[Records from a dataset]
• • • •

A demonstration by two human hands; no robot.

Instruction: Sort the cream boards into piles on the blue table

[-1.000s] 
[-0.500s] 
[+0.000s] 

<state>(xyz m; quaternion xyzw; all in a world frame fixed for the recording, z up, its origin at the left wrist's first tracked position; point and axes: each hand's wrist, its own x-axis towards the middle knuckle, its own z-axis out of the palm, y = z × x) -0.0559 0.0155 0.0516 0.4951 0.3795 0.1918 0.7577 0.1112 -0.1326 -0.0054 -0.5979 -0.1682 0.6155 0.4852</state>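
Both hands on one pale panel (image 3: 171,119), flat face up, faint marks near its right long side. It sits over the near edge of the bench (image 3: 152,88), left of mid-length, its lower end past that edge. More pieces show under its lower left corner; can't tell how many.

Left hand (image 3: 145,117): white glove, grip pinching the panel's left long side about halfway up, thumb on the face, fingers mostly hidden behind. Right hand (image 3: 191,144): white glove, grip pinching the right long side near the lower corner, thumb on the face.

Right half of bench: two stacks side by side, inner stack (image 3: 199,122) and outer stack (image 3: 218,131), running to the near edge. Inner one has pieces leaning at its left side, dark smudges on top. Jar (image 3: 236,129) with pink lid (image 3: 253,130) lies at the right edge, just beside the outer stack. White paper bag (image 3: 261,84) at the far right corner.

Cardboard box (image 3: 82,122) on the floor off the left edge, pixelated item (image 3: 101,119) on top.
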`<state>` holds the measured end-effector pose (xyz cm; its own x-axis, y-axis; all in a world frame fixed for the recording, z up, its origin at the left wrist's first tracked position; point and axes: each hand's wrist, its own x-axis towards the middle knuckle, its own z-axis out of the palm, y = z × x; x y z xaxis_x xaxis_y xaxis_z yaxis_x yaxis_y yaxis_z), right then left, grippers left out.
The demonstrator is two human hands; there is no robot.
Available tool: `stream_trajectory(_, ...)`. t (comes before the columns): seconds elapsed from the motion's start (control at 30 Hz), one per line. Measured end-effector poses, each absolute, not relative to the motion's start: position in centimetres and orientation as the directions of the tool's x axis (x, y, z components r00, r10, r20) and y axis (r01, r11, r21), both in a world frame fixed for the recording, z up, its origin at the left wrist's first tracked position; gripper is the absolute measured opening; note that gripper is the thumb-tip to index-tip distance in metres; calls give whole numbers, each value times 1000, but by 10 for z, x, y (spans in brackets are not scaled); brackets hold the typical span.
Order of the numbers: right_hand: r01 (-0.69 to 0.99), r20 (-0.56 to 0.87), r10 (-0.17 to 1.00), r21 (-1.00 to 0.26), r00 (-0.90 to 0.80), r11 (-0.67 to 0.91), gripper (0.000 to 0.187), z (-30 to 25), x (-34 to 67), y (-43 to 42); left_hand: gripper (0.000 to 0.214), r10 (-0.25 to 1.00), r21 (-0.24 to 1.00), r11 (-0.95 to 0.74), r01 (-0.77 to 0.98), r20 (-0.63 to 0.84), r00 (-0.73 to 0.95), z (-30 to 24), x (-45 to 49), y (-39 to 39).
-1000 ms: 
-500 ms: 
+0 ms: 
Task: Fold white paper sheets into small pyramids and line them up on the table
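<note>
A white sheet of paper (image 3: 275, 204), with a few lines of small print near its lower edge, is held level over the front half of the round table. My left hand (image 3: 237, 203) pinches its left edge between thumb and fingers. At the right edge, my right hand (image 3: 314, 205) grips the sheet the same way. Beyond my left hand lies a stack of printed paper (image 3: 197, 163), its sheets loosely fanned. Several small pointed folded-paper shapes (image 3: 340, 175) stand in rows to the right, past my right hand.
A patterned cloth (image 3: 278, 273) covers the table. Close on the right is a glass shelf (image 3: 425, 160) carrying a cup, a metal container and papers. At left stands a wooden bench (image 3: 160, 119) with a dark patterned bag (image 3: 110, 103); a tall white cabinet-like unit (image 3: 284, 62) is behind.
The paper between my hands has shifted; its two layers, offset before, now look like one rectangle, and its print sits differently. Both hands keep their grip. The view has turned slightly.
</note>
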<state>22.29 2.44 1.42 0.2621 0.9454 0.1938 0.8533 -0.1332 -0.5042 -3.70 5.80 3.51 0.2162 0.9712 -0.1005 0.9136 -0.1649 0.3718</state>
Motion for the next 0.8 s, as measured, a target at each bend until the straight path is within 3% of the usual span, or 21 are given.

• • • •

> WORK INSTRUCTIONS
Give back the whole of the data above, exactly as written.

> TASK RESPONSE
A demonstration by two human hands; no robot.

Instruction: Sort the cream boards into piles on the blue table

[-1.000s] 
[-0.500s] 
[+0.000s] 

<state>(xyz m; quaternion xyzw; all in a world frame fixed for the recording, z up, its origin at the left wrist's first tracked position; point and axes: each hand's wrist, its own x-axis towards the middle knuckle, its own z-axis out of the palm, y = z × x) -0.0559 0.0155 0.0516 0.4951 0.3795 0.1918 0.7577 0.1112 -0.1326 -0.0054 -0.5979 -0.1682 0.6155 0.4852</state>
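Both hands on one pale panel (image 3: 171,119), flat face up, faint marks near its right long side. It sits over the near edge of the bench (image 3: 152,88), left of mid-length, its lower end past that edge. More pieces show under its lower left corner; can't tell how many.

Left hand (image 3: 145,117): white glove, grip pinching the panel's left long side about halfway up, thumb on the face, fingers mostly hidden behind. Right hand (image 3: 191,144): white glove, grip pinching the right long side near the lower corner, thumb on the face.

Right half of bench: two stacks side by side, inner stack (image 3: 199,122) and outer stack (image 3: 218,131), running to the near edge. Inner one has pieces leaning at its left side, dark smudges on top. Jar (image 3: 236,129) with pink lid (image 3: 253,130) lies at the right edge, just beside the outer stack. White paper bag (image 3: 261,84) at the far right corner.

Cardboard box (image 3: 82,122) on the floor off the left edge, pixelated item (image 3: 101,119) on top.
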`<state>` holds the measured end-effector pose (xyz cm; its own x-axis, y-axis; all in a world frame fixed for the recording, z up, its origin at the left wrist's first tracked position; point and axes: each hand's wrist, its own x-axis towards the middle knuckle, its own z-axis out of the palm, y = z × x; x y z xaxis_x xaxis_y xaxis_z yaxis_x yaxis_y yaxis_z), right then left, grippers left out.
The demonstrator is two human hands; there is no robot.
Available tool: `stream_trajectory(_, ...)`. t (comes before the columns): seconds elapsed from the motion's start (control at 30 Hz), one per line. Measured end-effector poses, each absolute, not relative to the motion's start: position in centimetres and orientation as the directions of the tool's x axis (x, y, z components r00, r10, r20) and y axis (r01, r11, r21), both in a world frame fixed for the recording, z up, its origin at the left wrist's first tracked position; gripper is the absolute measured opening; note that gripper is the thumb-tip to index-tip distance in metres; calls give whole numbers, each value times 1000, but by 10 for z, x, y (spans in brackets are not scaled); brackets hold the typical span.
Order of the numbers: right_hand: r01 (-0.69 to 0.99), r20 (-0.56 to 0.87), r10 (-0.17 to 1.00), r21 (-1.00 to 0.26), r00 (-0.90 to 0.80), r11 (-0.67 to 0.91), gripper (0.000 to 0.187), z (-30 to 25), x (-34 to 67), y (-43 to 42); left_hand: gripper (0.000 to 0.214), r10 (-0.25 to 1.00), r21 (-0.24 to 1.00), r11 (-0.95 to 0.74), r01 (-0.77 to 0.98), r20 (-0.63 to 0.84), r00 (-0.73 to 0.95), z (-30 to 24), x (-45 to 49), y (-39 to 39).
-1000 ms: 
-500 ms: 
+0 ms: 
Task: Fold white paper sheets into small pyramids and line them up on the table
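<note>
A white sheet of paper (image 3: 275, 204), with a few lines of small print near its lower edge, is held level over the front half of the round table. My left hand (image 3: 237, 203) pinches its left edge between thumb and fingers. At the right edge, my right hand (image 3: 314, 205) grips the sheet the same way. Beyond my left hand lies a stack of printed paper (image 3: 197, 163), its sheets loosely fanned. Several small pointed folded-paper shapes (image 3: 340, 175) stand in rows to the right, past my right hand.
A patterned cloth (image 3: 278, 273) covers the table. Close on the right is a glass shelf (image 3: 425, 160) carrying a cup, a metal container and papers. At left stands a wooden bench (image 3: 160, 119) with a dark patterned bag (image 3: 110, 103); a tall white cabinet-like unit (image 3: 284, 62) is behind.
The paper between my hands has shifted; its two layers, offset before, now look like one rectangle, and its print sits differently. Both hands keep their grip. The view has turned slightly.
</note>
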<state>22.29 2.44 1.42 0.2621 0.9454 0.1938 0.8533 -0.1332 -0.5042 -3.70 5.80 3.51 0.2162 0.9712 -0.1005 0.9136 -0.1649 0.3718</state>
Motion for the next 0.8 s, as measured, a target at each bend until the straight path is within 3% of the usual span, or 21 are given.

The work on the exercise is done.